Old ways to restore palace
Traditional construction methods have made a comeback with the Indian National Trust for Art and Cultural Heritage (Intach), which is renovating the Rani Bakhri (Queen's Palace) here, resorting to age-old techniques to return the historical monument to its former glory.
- Published 13.10.16
Sambalpur, Oct. 12: Traditional construction methods have made a comeback with the Indian National Trust for Art and Cultural Heritage (Intach), which is renovating the Rani Bakhri (Queen's Palace) here, resorting to age-old techniques to return the historical monument to its former glory.
Intach began renovation of the historical palace in July and has opted for traditional methods to restore its sheen. Intach experts are using a paste of jaggery, gum of wood apple, lime and ritha (tree) for plastering the palace's outer wall.

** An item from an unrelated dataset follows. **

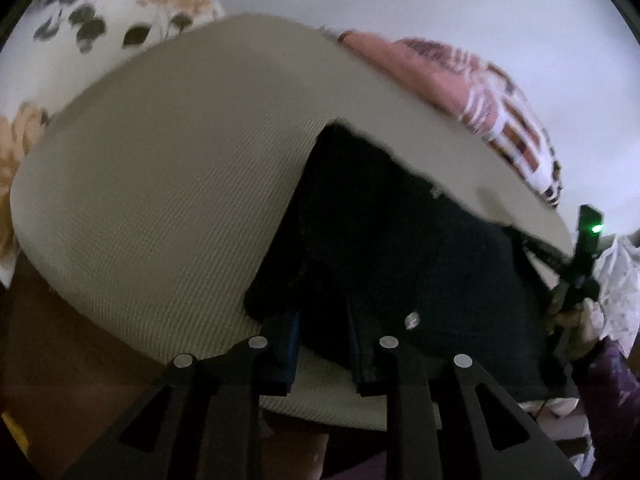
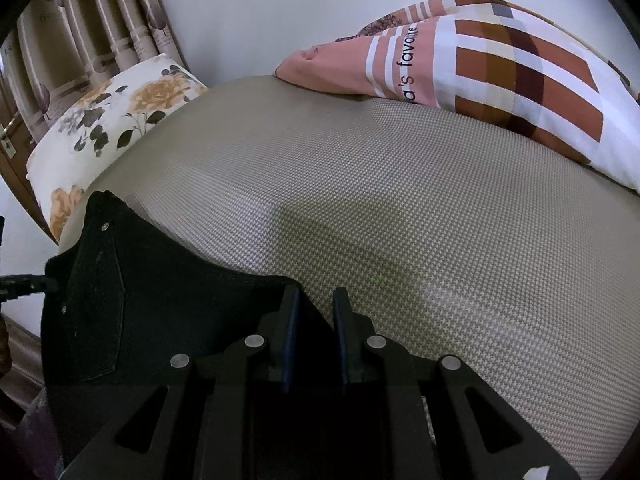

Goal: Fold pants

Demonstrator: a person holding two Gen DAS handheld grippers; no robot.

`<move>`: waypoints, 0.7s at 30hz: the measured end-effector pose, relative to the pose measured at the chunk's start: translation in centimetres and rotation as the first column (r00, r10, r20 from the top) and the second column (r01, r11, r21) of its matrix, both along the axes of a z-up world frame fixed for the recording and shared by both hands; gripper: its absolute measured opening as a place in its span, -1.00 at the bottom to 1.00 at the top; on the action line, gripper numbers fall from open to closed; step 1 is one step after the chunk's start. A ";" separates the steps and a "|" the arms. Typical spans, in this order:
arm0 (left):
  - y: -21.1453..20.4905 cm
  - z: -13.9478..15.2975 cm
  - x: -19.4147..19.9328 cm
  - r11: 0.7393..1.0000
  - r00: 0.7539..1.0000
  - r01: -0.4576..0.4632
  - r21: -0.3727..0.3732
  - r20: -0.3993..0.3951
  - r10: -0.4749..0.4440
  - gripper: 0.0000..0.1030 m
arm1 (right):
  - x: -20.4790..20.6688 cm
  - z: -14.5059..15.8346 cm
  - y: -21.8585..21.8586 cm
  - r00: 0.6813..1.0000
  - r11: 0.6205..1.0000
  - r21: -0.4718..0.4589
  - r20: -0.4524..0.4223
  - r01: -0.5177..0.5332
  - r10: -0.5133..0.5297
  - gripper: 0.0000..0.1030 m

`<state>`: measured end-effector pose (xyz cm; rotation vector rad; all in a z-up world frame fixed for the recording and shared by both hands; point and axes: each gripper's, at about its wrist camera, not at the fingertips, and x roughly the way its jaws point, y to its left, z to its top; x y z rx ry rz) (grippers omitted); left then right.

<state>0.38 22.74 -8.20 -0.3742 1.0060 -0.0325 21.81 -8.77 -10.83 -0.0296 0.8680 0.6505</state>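
Observation:
The black pants lie on a beige woven mattress. In the left wrist view my left gripper reaches onto their near edge, its jaws a moderate gap apart with dark cloth between them; a grip cannot be told. A metal rivet shows beside the right finger. The right gripper with its green light is at the pants' far right edge. In the right wrist view the pants with a back pocket lie left, and my right gripper has a narrow gap at their right edge.
A floral pillow lies at the mattress's far left, and a pink and brown checked pillow at the far right. A white wall stands behind. Curtains hang at the left. Bare mattress stretches ahead of the right gripper.

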 end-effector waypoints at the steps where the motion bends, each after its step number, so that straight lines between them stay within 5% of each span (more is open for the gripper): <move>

"We are following the same method that was used to plaster the outer wall during construction of the palace for the renovation," said Intach's Sambalpur chapter member Deepak Panda.
"We have also procured a traditional grinder ( ghana) to grind the material and prepare the paste. We have decided not to use cement for plastering the structure so that the structure retains its originality," he said.
The state government has sanctioned Rs 1 crore for the renovation of the historical structure, which is a testament to Sambalpur's rich history.
"We have engaged 15 persons, who have the skill to renovate the monument, for the renovation. An engineer, who is an expert in conservation of heritage buildings, is guiding them and supervising the work. The renovation work would take some time to complete," Panda added.
The three-storey palace was built by fifth king of Sambalpur Baliyar Singh during 1650. It is said that Baliyar Singh had built the palace as a mark of love for his daughter.
The Rajasthani miniature paintings, which had been painted on the walls of the palace, made it a tourist attraction. However, because of lack of maintenance, it was lying in a shambles. Water seeping from the roof of the palace has already erased the paintings on the wall.
"It was essential to renovate the historical structure. If the place is properly maintained, it will attract tourists from across the state. Sambalpur is a historical city with several historical structures located here. The government should take steps to renovate the other structures as well," said local resident Ritesh Sahu.